Movers and SHAKERS
The Business of Recycling Lithium-ion Batteries is a Vital Piece to Meeting Future Needs
Recycling lithium-ion (Li-ion) batteries is becoming more widespread. The growth in the practice helps battery manufacturers meet their increasing demand. It also serves to reduce the environmental impact of chemicals leaking into local waterways when mining new lithium.
In a 2020 Lithium-Ion Battery Recycling Market Update, Yole Developpement (Yole) declared the Li-ion recycling market to be growing at a rapid pace, attracting more players. Recent news tends to bolster this claim. With Tesla automobiles growing in popularity (and production numbers) and a number of mainstream automobile manufacturers recently announcing plans to convert all or most of their consumer automobile lineups to electric by 2025, the need for effective Li-ion recycling is projected to grow exponentially in the near future. Yole expects up to 9 million tons of Lithium-Ion batteries to reach their end-of-life by 2040, an increase of over 9000% compared to the 93,800 tons ready for recycling at the end of 2019.
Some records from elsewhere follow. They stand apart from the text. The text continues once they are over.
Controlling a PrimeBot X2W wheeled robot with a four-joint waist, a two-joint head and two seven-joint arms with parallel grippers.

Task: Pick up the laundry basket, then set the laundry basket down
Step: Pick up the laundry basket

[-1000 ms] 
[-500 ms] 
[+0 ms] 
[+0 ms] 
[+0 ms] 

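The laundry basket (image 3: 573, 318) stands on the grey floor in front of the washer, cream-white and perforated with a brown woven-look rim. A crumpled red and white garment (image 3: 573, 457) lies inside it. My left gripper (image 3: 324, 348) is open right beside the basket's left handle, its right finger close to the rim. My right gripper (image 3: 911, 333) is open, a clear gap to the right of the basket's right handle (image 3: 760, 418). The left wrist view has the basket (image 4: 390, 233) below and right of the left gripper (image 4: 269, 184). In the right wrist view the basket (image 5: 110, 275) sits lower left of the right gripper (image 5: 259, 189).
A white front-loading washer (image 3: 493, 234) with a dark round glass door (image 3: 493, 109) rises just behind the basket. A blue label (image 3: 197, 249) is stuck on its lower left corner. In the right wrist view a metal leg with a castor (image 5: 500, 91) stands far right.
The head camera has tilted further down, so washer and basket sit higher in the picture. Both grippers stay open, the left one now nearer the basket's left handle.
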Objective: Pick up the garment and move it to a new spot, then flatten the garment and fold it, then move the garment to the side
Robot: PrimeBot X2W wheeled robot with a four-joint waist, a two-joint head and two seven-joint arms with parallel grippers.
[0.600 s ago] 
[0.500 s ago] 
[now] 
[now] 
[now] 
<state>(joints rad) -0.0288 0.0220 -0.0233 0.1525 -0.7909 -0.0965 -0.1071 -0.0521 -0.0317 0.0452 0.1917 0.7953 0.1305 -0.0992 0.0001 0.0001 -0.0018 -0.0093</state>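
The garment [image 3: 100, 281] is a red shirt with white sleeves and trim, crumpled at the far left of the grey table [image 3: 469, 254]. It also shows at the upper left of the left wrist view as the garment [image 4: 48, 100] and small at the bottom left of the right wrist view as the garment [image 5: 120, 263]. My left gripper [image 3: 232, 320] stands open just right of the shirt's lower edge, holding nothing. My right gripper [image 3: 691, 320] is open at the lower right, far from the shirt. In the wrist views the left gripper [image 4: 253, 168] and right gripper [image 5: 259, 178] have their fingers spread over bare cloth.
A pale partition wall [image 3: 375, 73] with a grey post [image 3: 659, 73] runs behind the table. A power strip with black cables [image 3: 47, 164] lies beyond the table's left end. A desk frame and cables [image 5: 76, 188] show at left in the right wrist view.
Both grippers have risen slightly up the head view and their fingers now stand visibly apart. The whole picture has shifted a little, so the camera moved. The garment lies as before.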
On February 17, 2021, Comstock Mining (NYSE: LODE) secured a majority interest in a lithium-ion battery recycling company. The cash and restricted common stock transaction will grant Comstock up to a 64% ownership stake in LiNiCo, a lithium-ion battery recycling company that recently acquired a state-of-the-art battery metal recycling facility from Aqua Metals (NASDAQ: AQMS).
“Continued advances in energy storage are inevitable, but no resource is infinite, and most of that lithium will need to be recovered and reused at some point,” said Corrado De Gasperis, Comstock’s Executive Chairman and CEO. “We see spent lithium-ion batteries as a potent industrial mineral, and – as with any resource, we need the right team, technology, and infrastructure to extract and process it. This transaction assembles all three into an ecosystem of aligned partners, operating systemically on a common goal.”
Aqua Metals has committed a $2MM investment for a 10% ownership stake in LiNiCo. The move is part of a broad strategy, bringing together four innovative companies with the plan to form “an eco-network that intends to advance best-in-class technologies to recycle lithium-ion batteries at volume, both economically and sustainably,” according to a recent Aqua Metals press release.
This news just after North America’s largest lithium-ion battery resource recycling company, Li-Cycle, announced that they had entered into a definitive business combination agreement with Peridot Acquisition Corp. (NYSE: PDAC). The combined company will be renamed Li-Cycle Holdings Corp. and will list on the New York Stock Exchange under the ticker symbol LICY. The $615MM transaction is expected to enable Li-Cycle to fully fund its planned global expansion.
Just this week, we’ve seen some big moves by small and microcap players in the space. If forecasts for production and recycling needs serve as an indication, this week’s moves are the beginning for these companies and investors.
Other players, public and privately held, that are involved in lithium-ion battery recycling include: ACCUREC Recycling GmbH, American Manganese Inc., Li-Cycle Corp, Neometals Ltd., Batrec Industrie AG, RECUPYL S.A.S., Retriev Technologies, Umicore Group, Hunan Brunp Recycling Technology Co. Ltd., Ganfeng Lithium Co.Ltd., American Zinc Recycling (Inmetco), ANHUA TAISEN RECYCLING TECHNOLOGY CO. LTD., AkkuSer Oy, Chemetall GmbH, Dowa Eco-System Co. Ltd., Fortum Corporation, Foshan Nanhai Brunp Nickel & Cobalt Technology Co. Ltd., G&P Batteries, GEM Co. Ltd., Glencore plc, JX Nippon Mining & Metals Corp., Lithion Recycling, Lithium Australia NL, Quzhou Huayou Cobalt New Material Co. Ltd., Redux Recycling GmbH, REVATECH SA, San Lan Technologies Co. Ltd., Shenzhen Green Eco-Manufacturer Hi-Tech Co. Ltd., SNAM, Sony and Sumitomo Metals Corporation, Stiftung GRS Batterien, TES (Singapore) Pte Ltd., and TOXCO Inc.